The Acceptance of Your Small Place in Reality
"He who saves one life has saved the world entire." __Ancient Jewish proverb__
Everyone wants to do something big, right? From our earliest days we want to be someone important, someone with something to contribute to the world. We want to be superheroes, firemen, policemen, and fighter pilots. They’re realities seem far more impressive and they are certainly more visible than what most of us end up doing with our lives. My almost-four-year-old thinks that he is Spiderman. He has the costume to prove it. He is old enough to dream big dreams and desire a grandiose life of deeds for the good of humanity. Very few of us ever get to play the big role that we dreamed about all through our childhood.
But all of us have a part to play in the working out of God’s kingdom come here, now, today.

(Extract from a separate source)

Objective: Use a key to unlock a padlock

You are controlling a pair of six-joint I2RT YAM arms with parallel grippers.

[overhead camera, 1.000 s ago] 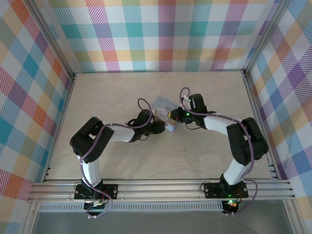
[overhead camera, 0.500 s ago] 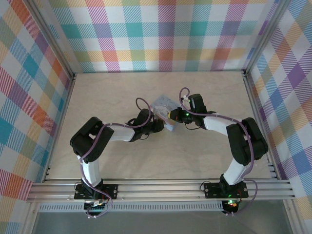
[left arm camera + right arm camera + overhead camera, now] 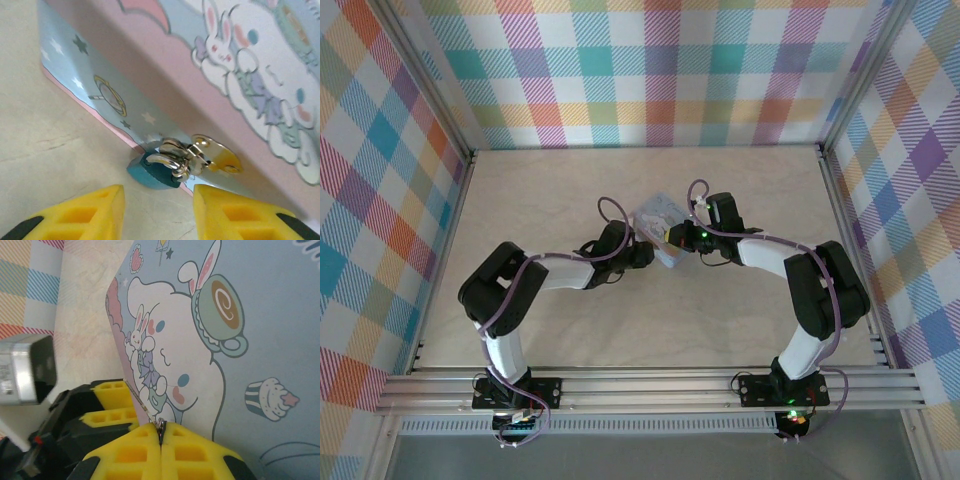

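Padlock (image 3: 152,174) is seen hung thru the hasp (image 3: 216,156) of the tin (image 3: 250,75), apparently unopened, at 12 o'clock of the left gripper (image 3: 156,197), jaws held wide. Right gripper (image 3: 161,434) is pinched on what is judged the key (image 3: 161,427); insertion & turning are left.

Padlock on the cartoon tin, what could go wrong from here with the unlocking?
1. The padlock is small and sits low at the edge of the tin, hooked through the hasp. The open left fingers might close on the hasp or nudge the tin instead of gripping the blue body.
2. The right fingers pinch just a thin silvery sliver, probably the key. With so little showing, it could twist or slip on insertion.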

Here’s the problem with looking for the grandiose task: we miss the everyday, commonplace, run of the mill tasks that make up the warp and woof of life. We are not talking about career choices here, but our day-to-day life tasks that involve our families, friends, communities, and even our enemies. All of us have a part to play, a role that is all our own. It is neither more nor less grand than anyone else’s task. It simply is what it is.

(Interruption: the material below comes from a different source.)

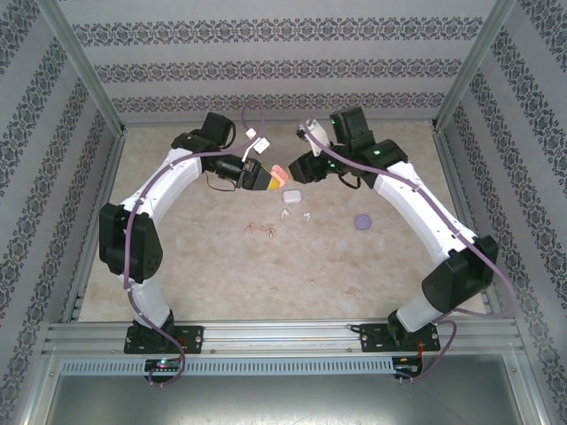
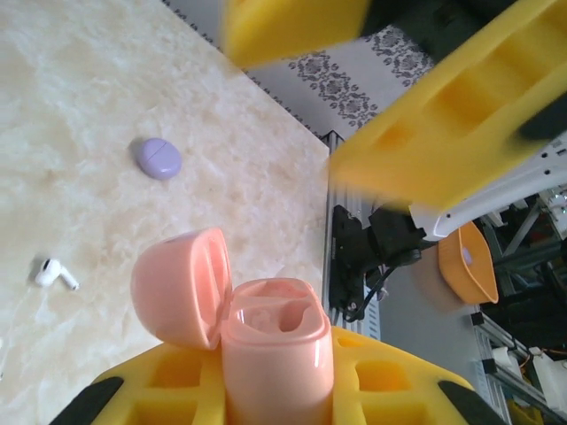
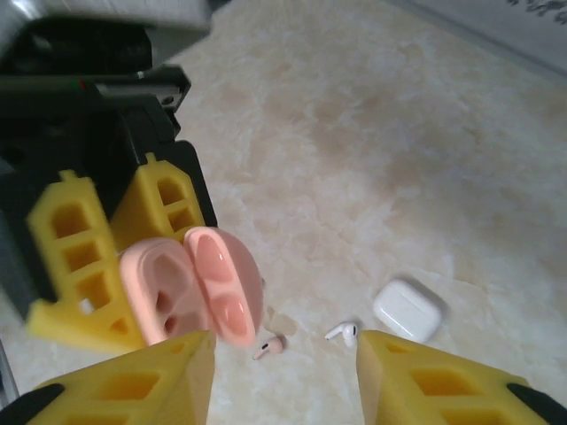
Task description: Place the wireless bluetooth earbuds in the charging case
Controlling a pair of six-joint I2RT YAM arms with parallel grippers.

Look, here’s the thing: we are small in the grand scheme of things, a blip on the eternal radar scope. And that is being generous. When you are dealing with the scope of human history and the unending beginning and ending of eternal “time,” it puts your place in this world in perspective. Here’s the rub: you still play an important part, no matter how infinitesimal small it may seem. If you and I can come to grips with our place in reality then it alters how we see our daily routines, daily work, and the daily grind of the ins and outs of life. It all takes on a fantastic new meaning that somehow, in some small way, perhaps unbeknownst to us, changes the world.